Megan ran to catch up with him, grabbing his sleeve to make him stop. “Jack, I want you to come back with us now.”
“No, you just don’t want me alone with Kenzie,” he told her quietly, turning so the others wouldn’t hear. “Which makes me wonder, are you worried about his welfare or mine?”
“Fine, then. I hope you both get frostbite,” she snapped, turning to flounce off to the plane.
He pulled her around to face him before she had taken two steps, completely ruining her dramatic exit. “Forget those DNA samples and everything else for today,” he told her, seemingly unaware of—or more likely ignoring—her outrage. “The moment you get home, I want you to go to your doctor and get checked out. You might have gotten some lake water in your lungs and you could develop pneumonia. Have your mom go with you.”

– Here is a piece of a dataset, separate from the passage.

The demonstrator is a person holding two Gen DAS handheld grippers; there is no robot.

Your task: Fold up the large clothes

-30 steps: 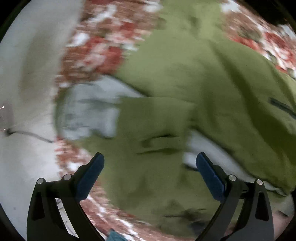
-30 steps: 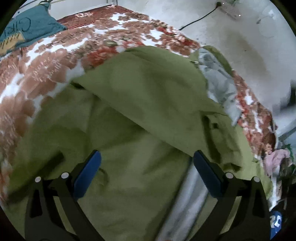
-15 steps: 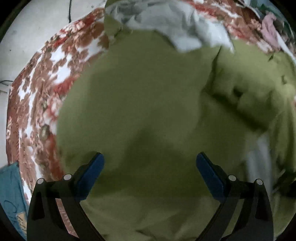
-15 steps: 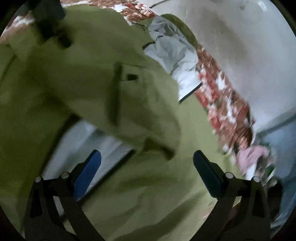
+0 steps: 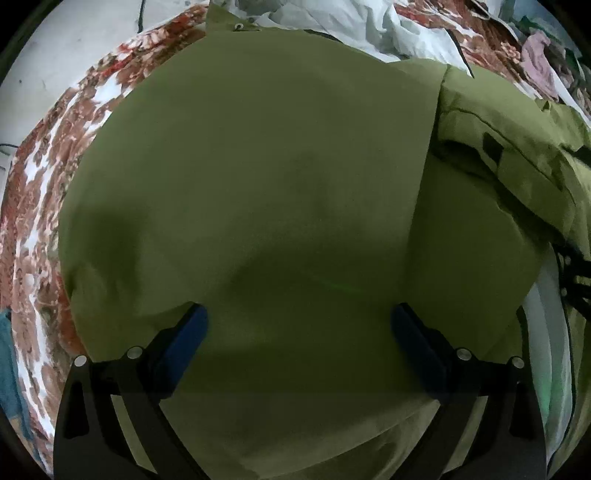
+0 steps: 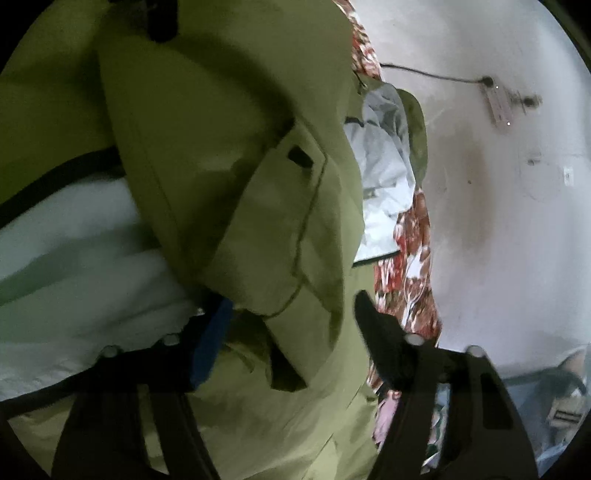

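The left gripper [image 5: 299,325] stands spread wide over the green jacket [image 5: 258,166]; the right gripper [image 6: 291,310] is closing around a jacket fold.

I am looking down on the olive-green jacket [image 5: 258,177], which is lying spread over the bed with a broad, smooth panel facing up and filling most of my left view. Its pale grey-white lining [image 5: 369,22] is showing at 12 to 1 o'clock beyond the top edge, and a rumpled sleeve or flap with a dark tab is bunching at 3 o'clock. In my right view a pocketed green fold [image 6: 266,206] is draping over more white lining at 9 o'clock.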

“Any other orders before I leave, Chief Stone?”
“As a matter of fact, yeah,” he said, pulling her against him and kissing the scowl right off her lips. He leaned back just enough to look her in the eyes. “Fasten your seat belt, and see if the name Walker works for you, for our son.”
“We’re having a girl!” She shoved him away, and this time she ran to the plane.
She climbed in the passenger side and fastened her seat belt. “I don’t care what I dreamed last night; you’re a girl,” she told her belly, giving it a pat. “And don’t you worry, I’ll teach you to hold your own in this world. Especially against men.”
Matt climbed in beside her with a chuckle. “Sorry, sis, but you’re having a boy.”
She gave her brother-in-law a smack in the arm. “I wanted to be surprised!”
“Hey, don’t kill the messenger. I didn’t decide the kid’s sex, his father did. Speaking of which, I see he’s back in your life.” He put on his headphones before she could form a comeback. He started the engine, ran through his preflight check of gauges and controls, then gave the plane enough throttle to turn them facing up the lake into the slight breeze. Megan stared out her window, watching Jack and Kenzie on their knees, chopping the sled free.
As the plane’s skis skimmed over the snow and rose into the sky, her gaze moved to the shoreline, where she could see the fire trailing up a thin plume of smoke. When Matt banked left toward Pine Creek, Megan lost sight of their cozy little camp, effectively putting the most wonderful night of her life behind her.